Limites da boçalidade*
Uma ação assim seria evidente abuso, a atentar contra a isenção
do Estado e a liberdade política dos demais cidadãos. Mas foi o que ocorreu na
sexta-feira, dia 18 de março, quando o Ministério das Relações Exteriores (MRE)
foi usado para enviar telegramas alertando para o risco de um golpe de Estado
no País.
No dia em que estavam previstas manifestações contrárias ao
impeachment de Dilma, o diplomata Milton Rondó Filho – que é ligado a Miguel
Rossetto, ministro do Trabalho, e já assessorou o MST – quis dar sua
contribuição à causa petista e enviou, por meio da Secretaria de Estado de
Relações Exteriores do Itamaraty (Sere), mensagens de teor político-partidário
a todas as embaixadas e representações do Brasil no exterior.
Expedida por volta do meio-dia, a primeira mensagem solicitava a
designação de um servidor – de preferência, um diplomata – para se
responsabilizar por “apoiar adequadamente” o diálogo entre o Itamaraty, a
sociedade civil brasileira e organizações locais.
A segunda mensagem, enviada no meio da tarde daquele dia,
retransmitia uma nota da Associação Brasileira de Organizações Não Governamentais
(Abong), com frases do seguinte calibre: “É momento de resistência democrática!
Não ao Golpe!

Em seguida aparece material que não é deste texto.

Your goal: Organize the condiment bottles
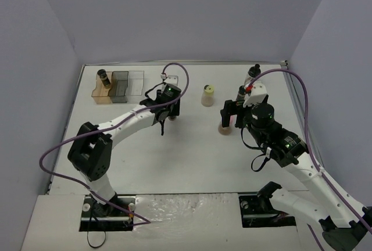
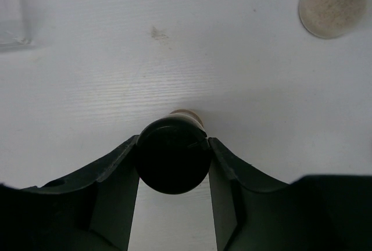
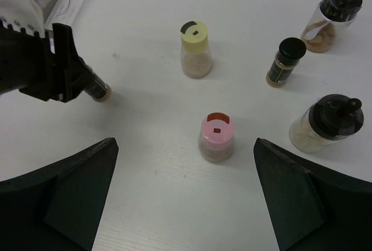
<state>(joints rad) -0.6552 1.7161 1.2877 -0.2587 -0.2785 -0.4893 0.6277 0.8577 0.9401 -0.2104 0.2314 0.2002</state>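
Left gripper jaws pinch a black-capped bottle on the bench, left of the yellow-capped bottle. Right gripper jaws are spread wide above the pink-capped bottle, just right of the yellow-capped one. Labels are too small to read.

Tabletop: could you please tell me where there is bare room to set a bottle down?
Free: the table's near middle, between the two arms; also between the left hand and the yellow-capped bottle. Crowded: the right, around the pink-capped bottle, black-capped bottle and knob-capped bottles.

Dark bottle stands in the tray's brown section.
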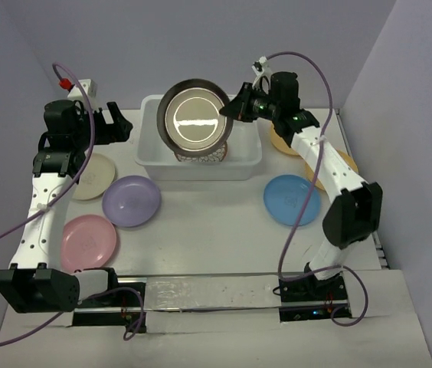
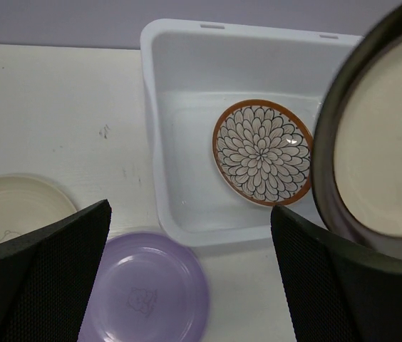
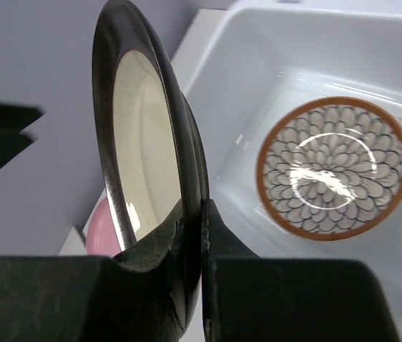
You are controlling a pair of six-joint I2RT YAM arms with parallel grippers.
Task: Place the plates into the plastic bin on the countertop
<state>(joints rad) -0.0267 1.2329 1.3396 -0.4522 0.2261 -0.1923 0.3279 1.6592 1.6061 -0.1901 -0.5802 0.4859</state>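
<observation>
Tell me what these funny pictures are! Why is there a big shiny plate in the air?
These are two robot arms on a white table. One picture looks down from above; the other two come from little cameras on each arm's wrist. The right tool is pinching the rim of the metal plate, holding it over the white bin. A flower-patterned plate already lies inside the bin. The left tool is open and holds nothing. Still on the table are lavender, pink, cream, blue and yellow-orange plates.
</observation>
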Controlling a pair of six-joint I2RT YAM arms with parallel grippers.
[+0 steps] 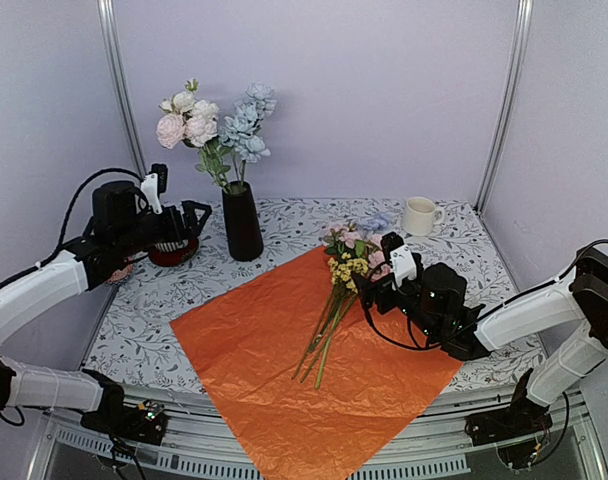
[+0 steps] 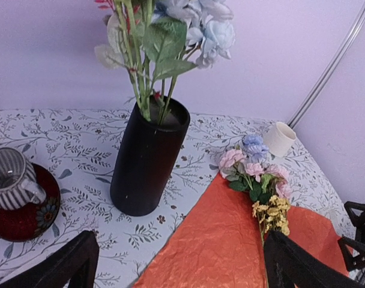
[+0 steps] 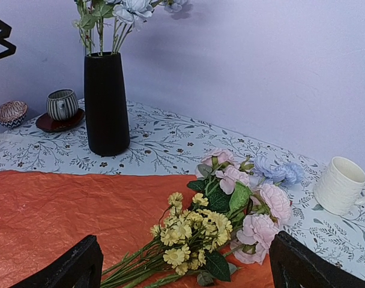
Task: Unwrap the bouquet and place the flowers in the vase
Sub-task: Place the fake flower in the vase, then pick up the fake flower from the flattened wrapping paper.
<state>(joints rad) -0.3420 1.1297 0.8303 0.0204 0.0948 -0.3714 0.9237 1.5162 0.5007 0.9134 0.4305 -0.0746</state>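
Note:
The bouquet lies unwrapped: its orange sheet is spread flat on the table, with a bunch of pink, blue and yellow flowers lying across its far corner. The black vase stands upright at the back left and holds white, pink and blue flowers. My left gripper hovers open and empty just left of the vase. My right gripper is open, low over the sheet, right beside the lying flowers, whose heads sit between its fingers in the right wrist view.
A striped cup on a red saucer stands left of the vase, with a small patterned bowl beyond it. A white mug sits at the back right. Purple walls enclose the table on three sides.

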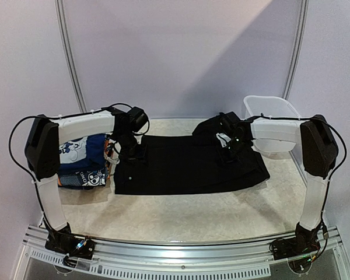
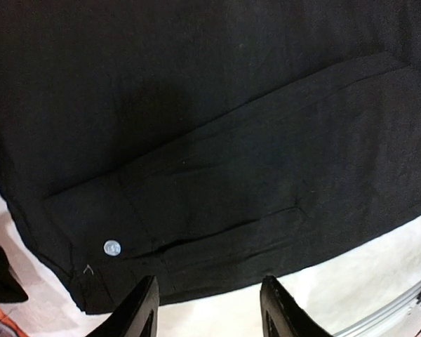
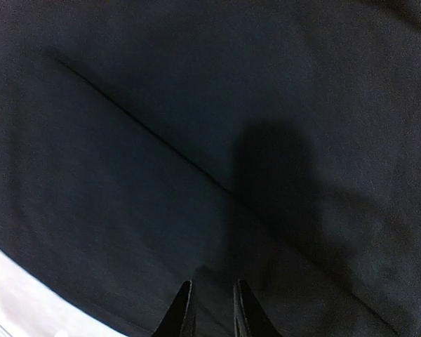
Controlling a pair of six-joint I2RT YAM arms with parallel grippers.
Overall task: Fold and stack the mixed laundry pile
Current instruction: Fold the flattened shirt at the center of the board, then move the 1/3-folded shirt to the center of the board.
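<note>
The large black garment [image 1: 189,164] lies spread flat in the middle of the surface [image 1: 192,213]. The left pincer [image 2: 209,298] hangs apart over its left edge. The right pincer [image 3: 213,298] is nearly together over its right part; I cannot tell if it nips cloth. A blue cartoon-print garment [image 1: 81,160] lies at the left.

Two arms stand on the one table [image 1: 192,213]: the left arm [image 1: 84,125] at 9 o'clock, the right arm [image 1: 280,129] at 3 o'clock. Each carries one gripper, the left gripper [image 2: 209,298] and the right gripper [image 3: 212,302], and each gripper shows two fingers, four in all. One large black garment [image 1: 186,166] lies at the centre; whether the dark bunch at its 1 o'clock corner is part of it or a second piece cannot be told. One pale button [image 2: 111,247] shows on it. One blue cartoon-print bundle [image 1: 81,154] sits at 9 o'clock; its number of pieces is unclear. One white tub [image 1: 271,111] stands at 2 o'clock.
</note>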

Nossa luta continua!”.
Horas depois de enviada a segunda mensagem, a Secretaria-Geral
do Itamaraty expediu um comunicado pedindo para “desconsiderar e tornar sem
efeito as circulares telegráficas 100.752 e 100.755”. Mesmo assim, uma terceira
mensagem de teor político-partidário foi enviada. O telegrama 100.757
reproduzia a Carta aos Movimentos Sociais da América Latina, denunciando um
“processo reacionário que está em curso no País contra o Estado Democrático de
Direito”. Posteriormente, o Itamaraty informou que Rondó Filho foi “admoestado”
e está impedido de emitir novas circulares.
O episódio é grave. Além do evidente uso da máquina do Estado
para fins político-partidários, os mentores da aloprada ação – seria bastante
estranho achar que Rondó Filho atuou sozinho, sem nenhum respaldo do Palácio do
Planalto ou do famoso assessor da Presidência da República para assuntos
internacionais – rebaixam o Brasil no plano internacional, como se o País não
fosse suficientemente capaz de resolver seus assuntos internos. A ironia é que
esse tipo de atuação parta de quem, diante de graves violações de direitos
humanos em outros países – Venezuela, por exemplo –, sempre diga que se deva
deixar cada nação resolver sozinha seus problemas internos.